**YOUR INSTRUCTIONS:** Reproduce every line of the material, exactly as given.

**GIVEN INFORMATION:**
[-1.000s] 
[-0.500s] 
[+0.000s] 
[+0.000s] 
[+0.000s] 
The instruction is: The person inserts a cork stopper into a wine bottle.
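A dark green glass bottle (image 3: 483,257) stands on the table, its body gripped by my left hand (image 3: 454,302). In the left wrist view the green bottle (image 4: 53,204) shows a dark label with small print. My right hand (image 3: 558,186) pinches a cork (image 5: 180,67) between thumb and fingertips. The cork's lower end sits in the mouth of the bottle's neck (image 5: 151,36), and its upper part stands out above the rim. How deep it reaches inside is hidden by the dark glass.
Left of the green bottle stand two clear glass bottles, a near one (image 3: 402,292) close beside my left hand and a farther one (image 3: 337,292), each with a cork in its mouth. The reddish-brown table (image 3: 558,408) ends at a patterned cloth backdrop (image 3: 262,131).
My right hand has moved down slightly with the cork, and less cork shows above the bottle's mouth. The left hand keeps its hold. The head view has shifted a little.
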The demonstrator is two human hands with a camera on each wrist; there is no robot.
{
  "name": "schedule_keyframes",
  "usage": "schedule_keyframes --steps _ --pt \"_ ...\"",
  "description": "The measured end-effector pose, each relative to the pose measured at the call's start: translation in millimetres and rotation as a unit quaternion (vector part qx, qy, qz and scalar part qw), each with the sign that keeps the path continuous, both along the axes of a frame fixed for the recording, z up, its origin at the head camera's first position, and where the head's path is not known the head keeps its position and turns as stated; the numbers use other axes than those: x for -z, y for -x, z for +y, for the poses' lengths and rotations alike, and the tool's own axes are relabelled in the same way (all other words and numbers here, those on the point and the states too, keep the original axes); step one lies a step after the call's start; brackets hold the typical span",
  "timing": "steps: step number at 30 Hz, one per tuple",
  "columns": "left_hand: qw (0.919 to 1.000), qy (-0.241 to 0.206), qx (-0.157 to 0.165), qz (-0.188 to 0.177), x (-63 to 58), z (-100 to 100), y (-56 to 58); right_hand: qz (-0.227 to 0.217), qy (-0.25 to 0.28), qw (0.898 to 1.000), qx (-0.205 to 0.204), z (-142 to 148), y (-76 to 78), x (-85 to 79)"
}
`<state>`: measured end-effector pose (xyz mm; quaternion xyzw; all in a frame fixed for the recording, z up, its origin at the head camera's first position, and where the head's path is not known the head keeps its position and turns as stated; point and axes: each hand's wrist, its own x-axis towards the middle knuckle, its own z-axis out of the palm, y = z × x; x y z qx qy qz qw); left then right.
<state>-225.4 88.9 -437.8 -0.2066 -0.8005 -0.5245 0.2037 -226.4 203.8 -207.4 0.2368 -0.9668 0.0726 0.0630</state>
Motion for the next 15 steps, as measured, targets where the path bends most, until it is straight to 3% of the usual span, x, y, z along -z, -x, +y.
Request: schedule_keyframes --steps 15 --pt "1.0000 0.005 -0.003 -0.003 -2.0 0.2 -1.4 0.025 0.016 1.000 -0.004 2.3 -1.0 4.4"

**WRITTEN REPLY:**
[-1.000s] 
[-0.500s] 
[+0.000s] 
[+0.000s] 
[+0.000s] 
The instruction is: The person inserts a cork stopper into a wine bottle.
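A dark green glass bottle (image 3: 483,257) stands on the table, its body gripped by my left hand (image 3: 454,302). In the left wrist view the green bottle (image 4: 53,204) shows a dark label with small print. My right hand (image 3: 558,186) pinches a cork (image 5: 180,67) between thumb and fingertips. The cork's lower end sits in the mouth of the bottle's neck (image 5: 151,36), and its upper part stands out above the rim. How deep it reaches inside is hidden by the dark glass.
Left of the green bottle stand two clear glass bottles, a near one (image 3: 402,292) close beside my left hand and a farther one (image 3: 337,292), each with a cork in its mouth. The reddish-brown table (image 3: 558,408) ends at a patterned cloth backdrop (image 3: 262,131).
My right hand has moved down slightly with the cork, and less cork shows above the bottle's mouth. The left hand keeps its hold. The head view has shifted a little.
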The demonstrator is two human hands with a camera on each wrist; there is no robot.
{
  "name": "schedule_keyframes",
  "usage": "schedule_keyframes --steps _ --pt \"_ ...\"",
  "description": "The measured end-effector pose, each relative to the pose measured at the call's start: translation in millimetres and rotation as a unit quaternion (vector part qx, qy, qz and scalar part qw), each with the sign that keeps the path continuous, both along the axes of a frame fixed for the recording, z up, its origin at the head camera's first position, and where the head's path is not known the head keeps its position and turns as stated; the numbers use other axes than those: x for -z, y for -x, z for +y, for the poses' lengths and rotations alike, and the tool's own axes are relabelled in the same way (all other words and numbers here, those on the point and the states too, keep the original axes); step one lies a step after the call's start; brackets hold the typical span",
  "timing": "steps: step number at 30 Hz, one per tuple",
  "columns": "left_hand: qw (0.919 to 1.000), qy (-0.241 to 0.206), qx (-0.157 to 0.165), qz (-0.188 to 0.177), x (-63 to 58), z (-100 to 100), y (-56 to 58); right_hand: qz (-0.227 to 0.217), qy (-0.25 to 0.28), qw (0.898 to 1.000), qx (-0.205 to 0.204), z (-142 to 148), y (-76 to 78), x (-85 to 79)"
}
`<state>`: measured end-effector pose (xyz mm; quaternion xyzw; all in a frame fixed for the recording, z up, its origin at the head camera's first position, and where the head's path is not known the head keeps its position and turns as stated; point and axes: each hand's wrist, its own x-axis towards the middle knuckle, its own z-axis out of the palm, y = z × x; x y z qx qy qz qw); left then right.
<state>-225.4 88.9 -437.8 -0.2066 -0.8005 -0.5245 0.2037 -226.4 203.8 -207.4 0.2368 -0.9668 0.0726 0.0630</state>
Motion for the next 15 steps, as measured, targets where the path bends most, until it is straight to 3% of the usual span, x, y, z along -z, -x, +y.
Request: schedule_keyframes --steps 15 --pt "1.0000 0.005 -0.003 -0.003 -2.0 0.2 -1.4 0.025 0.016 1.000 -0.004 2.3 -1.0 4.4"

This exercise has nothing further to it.